BAŞKAN - Çakırözer, toparlarsanız...
UTKU ÇAKIRÖZER (Eskişehir) - Sonra ben şunda ısrar ediyorum en azından o konudaki algınızda, hem Sayın Komisyon Başkanımızın hem sizin, "Bu bir tezkere değil, tezkere için asker gönderilmesi gerekir." sözü var ama tam da bu sizin bu izahatınız ama aynı şekilde de burada misafir personelin tanımının savunma güvenlik kuruluşları mensubu sivil şahısları da kapsaması, aynı şekilde zaten askerî personelde göndereceğiz oraya bunları yapmak için, işte "Ani Müdahale Kuvveti"ni kurmak için, benzer şekilde mesela 4'üncü maddenin, 4'üncü fıkrasında çok geniş bir tanım var. Askerî planlama, tecrübe aktarımı, silah teçhizat kullanımı vesaire.

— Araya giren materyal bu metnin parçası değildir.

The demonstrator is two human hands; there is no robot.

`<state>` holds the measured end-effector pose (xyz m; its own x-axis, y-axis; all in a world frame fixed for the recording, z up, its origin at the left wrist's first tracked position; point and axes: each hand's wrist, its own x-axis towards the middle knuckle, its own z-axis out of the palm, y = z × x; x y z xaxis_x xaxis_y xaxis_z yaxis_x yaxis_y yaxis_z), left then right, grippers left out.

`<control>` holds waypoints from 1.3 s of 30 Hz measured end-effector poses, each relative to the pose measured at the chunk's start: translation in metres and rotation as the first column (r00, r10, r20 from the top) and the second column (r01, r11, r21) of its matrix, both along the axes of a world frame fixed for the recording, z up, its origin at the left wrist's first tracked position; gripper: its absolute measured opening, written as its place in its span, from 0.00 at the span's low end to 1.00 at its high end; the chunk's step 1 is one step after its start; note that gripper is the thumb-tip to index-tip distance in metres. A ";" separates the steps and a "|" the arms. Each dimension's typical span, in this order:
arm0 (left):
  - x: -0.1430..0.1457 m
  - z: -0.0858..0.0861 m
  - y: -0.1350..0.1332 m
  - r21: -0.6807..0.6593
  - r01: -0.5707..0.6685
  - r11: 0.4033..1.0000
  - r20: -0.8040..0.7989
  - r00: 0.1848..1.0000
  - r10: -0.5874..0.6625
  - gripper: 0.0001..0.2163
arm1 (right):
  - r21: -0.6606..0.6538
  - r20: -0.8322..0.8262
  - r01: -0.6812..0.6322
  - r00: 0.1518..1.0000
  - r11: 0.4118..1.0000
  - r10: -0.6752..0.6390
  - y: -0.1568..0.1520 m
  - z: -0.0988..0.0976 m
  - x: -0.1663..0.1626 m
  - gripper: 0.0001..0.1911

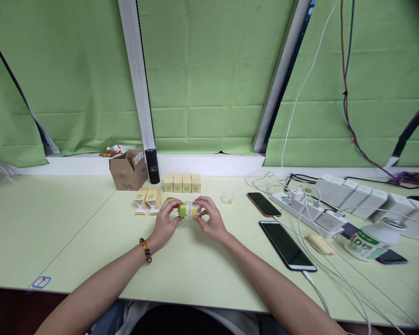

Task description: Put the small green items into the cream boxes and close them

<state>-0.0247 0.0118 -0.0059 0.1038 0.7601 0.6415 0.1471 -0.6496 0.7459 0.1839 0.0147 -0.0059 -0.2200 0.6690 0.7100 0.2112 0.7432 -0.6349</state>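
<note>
Over the middle of the table, both hands meet at one small item. My left hand [165,222] is closed by the fingertips on its light green part [183,209]. My right hand [212,219] pinches the clear plastic part [194,211], which has a yellow spot; whether the two parts are joined I cannot tell. A similar clear plastic piece [227,199] with a yellow spot lies to the right of my right hand. Left of my left hand are two opened small cardboard boxes [153,199]. A row of small closed boxes [182,183] stands behind my hands.
An open brown carton [128,173] and a black bottle [152,166] stand at the back left. To the right lie two phones [287,244], a power strip [309,210] with chargers, tangled white cables, white boxes [366,199] and a white plastic bottle [373,239].
</note>
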 end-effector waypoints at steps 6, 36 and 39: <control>0.000 0.004 -0.004 0.033 -0.037 0.999 -0.073 0.997 0.040 0.18 | -0.008 0.014 -0.020 1.000 1.000 0.021 -0.001 -0.001 -0.001 0.20; 0.000 0.009 -0.014 -0.035 0.035 0.999 -0.202 0.978 -0.042 0.21 | -0.300 -0.075 -0.252 0.968 0.920 0.241 0.001 -0.002 -0.001 0.22; -0.001 0.010 -0.014 -0.036 0.051 0.998 -0.213 0.975 -0.058 0.20 | -0.367 -0.137 -0.303 0.953 0.879 0.271 0.002 -0.004 0.000 0.23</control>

Bunlar için çok geniş iş birliği alanları var ve şöyle de bir şey doğuyor ortada: Güvenlik için askerî eğitim ve öğretim, savunma sanayisi, terörizmle, yasa dışı göçle mücadele, lojistik, haritacılık alanında iş birliği, askerî planlama, tecrübe aktarımı, savunma ve güvenlik iş birliği ofisi kurulması gibi tüm alanlarda şöyle bir şey ortaya çıkıyor: Bütün hepsi askerî ama savunma ve güvenlik kuruluşlarından gidecek kişiler sivil şahıs oluyor, o zamanda bu kuşku doğuruyor. Bunun belki netleştirilmesinde fayda var.
Son olarak dediğim gibi, bu anlaşmayla ve çatışma hâlindeki ya da iç savaş hâlindeki Libya'yla yapacağımız anlaşmayla, hangi adımı atarsak atalım biz Doğu Akdeniz'deki yalnızlığımızdan, Orta Doğu'da gerekli adımları atmadığımız sürece kurtulmamız mümkün değil. Tam tersine, sekiz yıl önce Suriye'de yaptığımız hataya benzer, çok vahim bir maceraya maalesef resmî bir mutabakatla hem de BM ambargosunu deldiğimizi resmen kabul eden bir mutabakatla girmiş olacağız diye kaygı duyuyorum.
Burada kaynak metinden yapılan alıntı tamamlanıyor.